A recently new bottom-up approach to fabricate such systems was suggested [14,15,16] based on the idea to synthesize first chemically appropriate organic molecules containing desired constituents (including nuclear spins of ¹³C) in definite positions, and then use them as a seed for high pressure, high temperature (HPHT) growth to produce macroscopic diamonds. Among organic molecules, the most natural seed for growing diamond are diamondoids [17,18,19], which initially have a diamond structure. The smallest possible diamondoid is adamantine C₁₀H₁₆, containing ten carbon atoms arranged as a single diamond cage, terminated by 16 hydrogen atoms. Larger diamondoids contain multiple H-terminated adamantanelike diamond cages. The chemistry of diamondoids has been studied very extensively (see, e.g., [17,18,19,20,21,22]) and numerous derivatives may be formed chemically either by changing the surface termination and/or substituting carbon atoms with other elements to get the heterodiamondoids [23,24], in particular the azaadamantane C₉H₁₅N [25], which itself is obtained from ordinary adamantine by replacing one of the carbon atoms with nitrogen atom, and which is of primary interest here as the seed for diamond growth.

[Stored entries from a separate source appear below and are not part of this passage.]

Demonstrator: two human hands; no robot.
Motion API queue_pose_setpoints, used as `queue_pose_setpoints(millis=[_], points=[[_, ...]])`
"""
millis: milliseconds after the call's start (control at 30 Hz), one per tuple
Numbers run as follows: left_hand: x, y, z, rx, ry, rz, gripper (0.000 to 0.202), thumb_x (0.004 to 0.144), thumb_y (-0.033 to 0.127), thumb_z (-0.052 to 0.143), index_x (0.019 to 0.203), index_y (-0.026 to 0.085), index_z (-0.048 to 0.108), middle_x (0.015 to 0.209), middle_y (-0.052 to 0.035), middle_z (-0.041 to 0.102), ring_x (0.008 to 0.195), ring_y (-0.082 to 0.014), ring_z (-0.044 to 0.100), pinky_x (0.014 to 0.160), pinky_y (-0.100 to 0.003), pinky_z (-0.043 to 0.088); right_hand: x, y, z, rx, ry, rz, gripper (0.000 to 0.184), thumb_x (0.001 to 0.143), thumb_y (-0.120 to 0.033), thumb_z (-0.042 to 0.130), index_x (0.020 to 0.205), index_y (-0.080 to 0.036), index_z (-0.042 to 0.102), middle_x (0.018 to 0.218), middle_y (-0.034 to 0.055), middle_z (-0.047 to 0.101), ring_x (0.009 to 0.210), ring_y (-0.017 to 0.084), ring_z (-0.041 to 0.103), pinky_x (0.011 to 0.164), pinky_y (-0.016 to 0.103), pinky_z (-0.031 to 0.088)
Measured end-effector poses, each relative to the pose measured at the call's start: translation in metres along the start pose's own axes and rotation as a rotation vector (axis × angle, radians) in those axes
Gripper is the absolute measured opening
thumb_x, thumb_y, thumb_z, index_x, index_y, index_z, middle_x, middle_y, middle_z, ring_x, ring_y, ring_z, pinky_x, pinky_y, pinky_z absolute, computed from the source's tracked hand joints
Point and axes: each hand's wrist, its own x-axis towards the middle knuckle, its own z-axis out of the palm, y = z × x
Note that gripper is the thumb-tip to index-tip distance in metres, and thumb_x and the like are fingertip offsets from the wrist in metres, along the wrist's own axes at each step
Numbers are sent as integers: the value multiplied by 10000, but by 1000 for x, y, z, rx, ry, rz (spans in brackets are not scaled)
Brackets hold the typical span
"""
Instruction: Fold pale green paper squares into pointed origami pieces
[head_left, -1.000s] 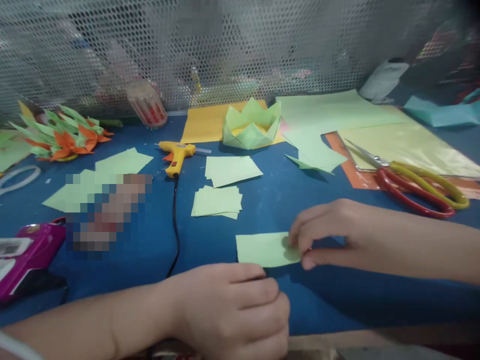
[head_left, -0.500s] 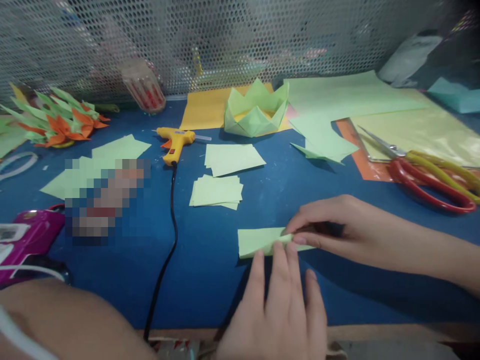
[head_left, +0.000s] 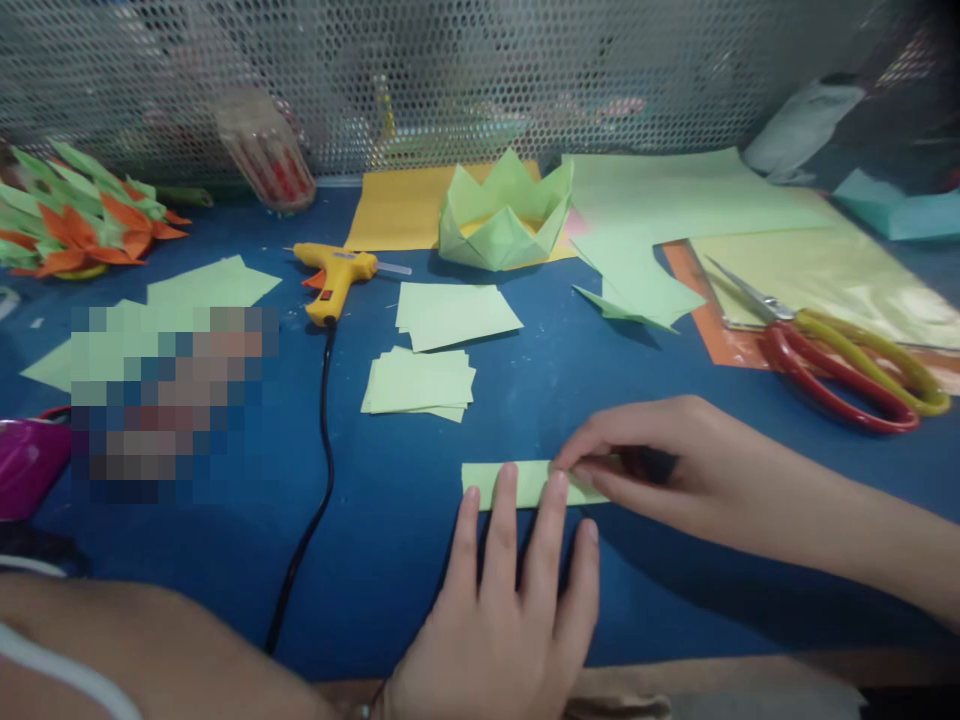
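Observation:
A light green paper strip (head_left: 487, 486) lies folded and flat on the blue table near its front edge. My left hand (head_left: 510, 600) rests on it from below, fingers spread and the tips pressing on the paper. At the strip's right part, my right hand (head_left: 652, 460) has its thumb and fingertips pinched on the paper, covering its right end. Beyond the strip sit two small stacks of cut green paper, a nearer stack (head_left: 420, 383) and a farther stack (head_left: 456, 315).
A yellow glue gun (head_left: 335, 278) lies left of the stacks, its black cord (head_left: 328, 440) running to the front edge. Red-and-yellow-handled scissors (head_left: 825, 350) lie at right. Behind stand a green paper crown shape (head_left: 502, 225), a jar (head_left: 270, 155) and orange-green paper flowers (head_left: 97, 220).
The strip's raised lower edge is now pressed flat, making it narrower. My left hand's fingers have moved left and spread along it. The view has shifted slightly.

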Motion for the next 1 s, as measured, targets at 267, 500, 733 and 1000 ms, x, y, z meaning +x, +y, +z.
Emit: queue_pose_setpoints(millis=[267, 500, 733, 1000], points=[[3, 0, 2, -29, 9, 1, 608, 879, 544, 509, 1371, 189, 474, 1442, -145, 453, 1237, -438, 500, 926, -553, 498, -3, 2, 8, -58, 126, -42, 204, 877, -213, 495, 888, -226, 699, 758, 15, 693, 577, 92, 604, 482, 186, 429], [4, -4, 0, -47, -37, 48, 639, 869, 554, 534, 1374, 170, 453, 1431, -173, 447, 1224, -455, 500, 905, -573, 512, -5, 4, 12, -71, 178, -65, 215, 893, -218, 479, 880, -227, 693, 746, 13, 689, 563, 93, 598, 483, 197, 426], [5, -4, -1, -60, -14, 30, 607, 881, 559, 516, 1351, 175, 481, 1402, -166, 484, 1212, -456, 507, 901, -570, 525, -5, 5, 16, -68, 214, -83, 200, 889, -196, 490, 869, -229, 686, 753, -2, 681, 580, 81, 602, 510, 183, 434], [6, -8, -6, -68, -104, 69, 721, 829, 602, 574, 1396, 182, 427, 1452, -177, 418, 1246, -456, 476, 929, -591, 497, -5, 4, 13, -137, 190, -119, 177, 867, -176, 507, 862, -218, 679, 736, 9, 651, 582, 90, 577, 503, 184, 425]])
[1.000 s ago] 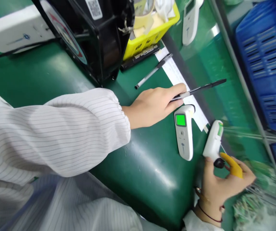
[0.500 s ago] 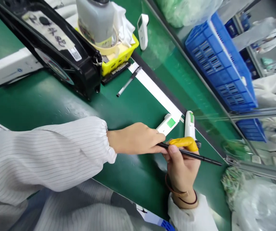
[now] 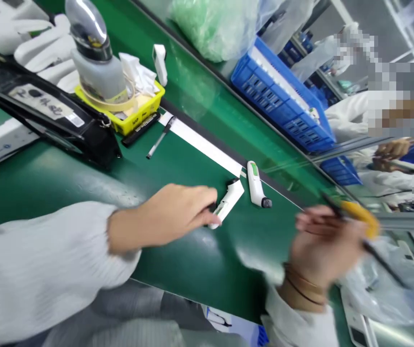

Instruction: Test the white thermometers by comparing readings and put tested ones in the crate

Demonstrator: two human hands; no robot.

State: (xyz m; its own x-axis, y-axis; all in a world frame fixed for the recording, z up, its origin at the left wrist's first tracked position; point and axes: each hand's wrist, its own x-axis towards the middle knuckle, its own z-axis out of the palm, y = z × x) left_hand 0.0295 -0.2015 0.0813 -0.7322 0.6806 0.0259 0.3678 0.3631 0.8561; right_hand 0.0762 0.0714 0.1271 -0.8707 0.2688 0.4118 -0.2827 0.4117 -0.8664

To date, quite a lot of successful experimental implementations of the HPHT synthesis of diamond from diamondoids and their various derivatives have been performed [16,26,27,28,29,30]. Formation of nanodiamonds in these works was confirmed using X-ray diffraction, Raman spectroscopy, scanning (SEM) and transmission (TEM) electron microscopy. Although these studies demonstrated the promise of using diamondoids in seeded diamond growth, one of the central challenges in them was the thermal decomposition of the seed at high P-T conditions of experiments. This problem was overcome recently in [31], where a low-temperature (T = 4000, P = 10 GPa) slow (24 h) synthesis of high-quality nanodiamonds was implemented in a laser-heated diamond anvil cell [32] using 2-azaadamantane as a seed and some other less thermally stable hydrocarbon molecules for crystal growth. After irradiation with electrons and subsequent annealing, the resulting nanodiamonds revealed the presence of bright NV centers for which high-contrast spectra of optically detectable magnetic resonance (ODMR) were obtained [31]. If, according to the original idea of the work [14], instead of the ordinary azaadamantane, one uses isotopically substituted azaadamantane, in which the usual ¹²C carbon atoms at particular locations are replaced by ¹³C atoms, then the method of the work [31] could be used to synthesize nanodiamonds containing the compound-systems NV-¹³C having chemically determined mutual arrangements of NV and ¹³C. ODMR spectra or other high-resolution ESR methods can be used to study such coupled spin systems and to elucidate many unknown details of diamond growth from such seeds. Obviously, for these purposes it is necessary to know in detail the characteristics of hyperfine interactions (hfi) in such systems. It is the aim of this work to predict such hfi characteristics for various isotopically substituted azaadamantanes seeds using for this purpose previously obtained [33] data on the spatial and hfi characteristics for various NV-¹³C systems in the cluster C₅₁₀[NV]-H₂₅₂ which mimics the nanodiamond grown from the seeds. First preliminary results reporting such modeling were recently published in [34].

2. Materials and Methods

We consider the azaadamantane molecules C₉H₁₅N (Figure 1a,b) as a seed for the growth of diamond doped with NV centers. As is well known [24,25], in adamantane there are four equivalent positions (usually called the bridgehead positions) for the substituted nitrogen atom in which it is bonded to three nearest carbon atoms (1-azaadamanrane, see Figure 1a), as well as 6 other equivalent positions (bridge positions) in which the N atom is bonded to only two nearest carbon atoms (2-azaadamantane, see Figure 1b). Both of these compounds can be synthesized [23,25] with the second one being more common due to more reactive bridge position in the adamantine skeleton. Using respective isotopic ingredients during synthesizing, the ordinary spinless ¹²C atoms in azaadamantine can be replaced by an isotopic ¹³C atom having nuclear spin I = 1/2, thus creating various isotopic seeds differing in the mutual arrangement of N and ¹³C atoms in the azaadamantane molecule. As a result, azaadamantane has 9 possible positions for ¹³C with some of them being equivalent. Additionally, surface terminating H atoms can be changed chemically to, e.g., methyl group –CH₃, containing isotopic ¹³C atoms. So, a lot of various seeds containing isotopic ¹³C atoms located in different positions with respect to the N atom can be created chemically on the basis of azaadamantane.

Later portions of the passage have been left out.